Sunday 12 December 2010

Hammond Must Go!

Quite a few of our friends down south seem to think that the waters off the coast of Scotland would somehow remain under London control in the event of Scottish independence. These waters are deemed to be part of England.

Very well then. I have unilaterally decided that the M8 motorway is also part of England. Consequently, Stewart Stevenson should be reprieved.

Given that the M8 is in England, Hammond must go!

Saturday 11 December 2010

Stewart Stevenson

I was sorry to read about the resignation of Stewart Stevenson.
Mr Stevenson, who was pilloried in the Scottish media following the havoc that early snowfalls brought to Scotland's transport network, tendered his resignation to First Minister Alex Salmond.

He wrote: "Although we put in place significant efforts to tackle the event, I feel that I could have done much more to ensure that members of the public who were caught up in a difficult and frightening set of circumstances were better informed of the situation.

"I deeply regret that and for that reason I feel I should step down."

Mr Stevenson has fallen on his sword. Not too many do that.

But why am I writing this?

In July 2005 I was victim of a fake e-mail that was sent to all MSPs and I felt it necessary to e-mail each and every one of them explaining what had happened. Mr Stevenson was one of those who kindly responded. I sent him an e-mail this afternoon wishing him all the best. He replied thanking me eleven minutes later. He'll be back.

Wednesday 8 December 2010

The Scottish taxpayer and the English whine

A few weeks ago I tried to answer a claim made by William Gruff over on Nourishing Obscurity.

Mr Gruff had written:

The last time I looked at the figures there were just one hundred and sixty thousand or so net tax payers in Scotland, out of a population of five million
My reply went like this:
"There were 580,500 working in the public sector in the first quarter of 2007 – down 4,900 or 0.8% – compared to the same period last year.… It compares with almost two million workers who were employed in the private sector in Scotland in the first quarter of 2007."

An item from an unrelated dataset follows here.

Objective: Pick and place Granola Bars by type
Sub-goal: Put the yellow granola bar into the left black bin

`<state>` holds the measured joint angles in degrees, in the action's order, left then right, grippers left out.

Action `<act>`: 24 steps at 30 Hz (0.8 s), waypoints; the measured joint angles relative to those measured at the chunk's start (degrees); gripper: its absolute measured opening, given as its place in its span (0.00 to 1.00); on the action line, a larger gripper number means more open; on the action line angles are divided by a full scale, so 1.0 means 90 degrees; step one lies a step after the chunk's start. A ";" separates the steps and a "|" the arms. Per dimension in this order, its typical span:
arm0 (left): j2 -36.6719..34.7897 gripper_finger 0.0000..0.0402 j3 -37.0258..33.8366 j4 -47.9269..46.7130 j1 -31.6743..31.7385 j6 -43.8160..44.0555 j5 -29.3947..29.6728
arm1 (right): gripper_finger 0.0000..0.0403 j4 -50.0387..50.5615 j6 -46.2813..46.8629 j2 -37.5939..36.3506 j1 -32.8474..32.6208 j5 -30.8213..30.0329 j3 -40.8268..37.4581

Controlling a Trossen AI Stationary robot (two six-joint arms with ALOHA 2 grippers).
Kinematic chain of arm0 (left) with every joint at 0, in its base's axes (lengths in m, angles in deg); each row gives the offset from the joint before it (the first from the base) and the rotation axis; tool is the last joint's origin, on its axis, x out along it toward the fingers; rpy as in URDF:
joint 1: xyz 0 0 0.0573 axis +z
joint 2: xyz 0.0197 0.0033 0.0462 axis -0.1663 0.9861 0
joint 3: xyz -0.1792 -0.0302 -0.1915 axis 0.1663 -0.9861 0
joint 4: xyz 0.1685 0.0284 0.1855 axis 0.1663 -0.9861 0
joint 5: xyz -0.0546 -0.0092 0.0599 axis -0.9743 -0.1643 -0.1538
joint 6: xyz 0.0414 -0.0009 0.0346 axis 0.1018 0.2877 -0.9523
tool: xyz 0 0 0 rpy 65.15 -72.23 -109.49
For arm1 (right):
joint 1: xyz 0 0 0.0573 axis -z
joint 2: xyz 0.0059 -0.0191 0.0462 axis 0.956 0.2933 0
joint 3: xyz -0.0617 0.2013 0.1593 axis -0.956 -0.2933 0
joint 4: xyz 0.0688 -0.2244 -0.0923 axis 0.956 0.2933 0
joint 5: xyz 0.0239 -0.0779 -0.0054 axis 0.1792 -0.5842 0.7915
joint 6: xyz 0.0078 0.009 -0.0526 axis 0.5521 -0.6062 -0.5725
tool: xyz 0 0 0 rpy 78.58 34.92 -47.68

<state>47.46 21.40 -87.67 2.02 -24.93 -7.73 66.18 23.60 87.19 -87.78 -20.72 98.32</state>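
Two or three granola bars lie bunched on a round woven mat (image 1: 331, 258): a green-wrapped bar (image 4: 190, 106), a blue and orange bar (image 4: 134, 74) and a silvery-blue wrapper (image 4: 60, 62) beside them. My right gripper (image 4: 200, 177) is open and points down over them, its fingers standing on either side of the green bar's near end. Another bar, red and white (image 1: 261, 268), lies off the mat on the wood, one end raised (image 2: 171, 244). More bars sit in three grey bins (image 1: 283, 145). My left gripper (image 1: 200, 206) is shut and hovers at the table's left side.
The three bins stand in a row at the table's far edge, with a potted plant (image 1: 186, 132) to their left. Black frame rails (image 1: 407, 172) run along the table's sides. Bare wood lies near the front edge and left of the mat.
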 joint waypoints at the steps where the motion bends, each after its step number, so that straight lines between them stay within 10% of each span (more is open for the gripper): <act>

Thanks to the Universality of Cheese I have been directed to this fascinating site from HMR&C.

It shows total taxpayers by regions and nations within the UK.

Scotland has 226,000 taxpayers in the last full fiscal year, not 160,000. Did you spot the deliberate mistake? That's 226,000 higher rate taxpayers in Scotland. The total number of all Scottish taxpayers is 2,590,000, which fits in with my earlier analysis.

I quoted higher rate taxpayer numbers to try and deal with the question of just who is a net taxpayer. Let's look at England. Total higher rate taxpayers down south are 2,660,000 out of 25,200,000 total taxpayers. So the Scottish and English numbers are pretty similar on a per capita basis. In other words, if only 160,000 Scots are net taxpayers it looks like the number for England would be about the same on a per-capita basis. Incidentally, note that the number of higher rate taxpayers in Scotland has risen by 35% since 1999/2000, while the equivalent rise in England was just 19%. And in the current tax year it is expected that numbers of higher rate taxpayers in Scotland will rise, but fall in England.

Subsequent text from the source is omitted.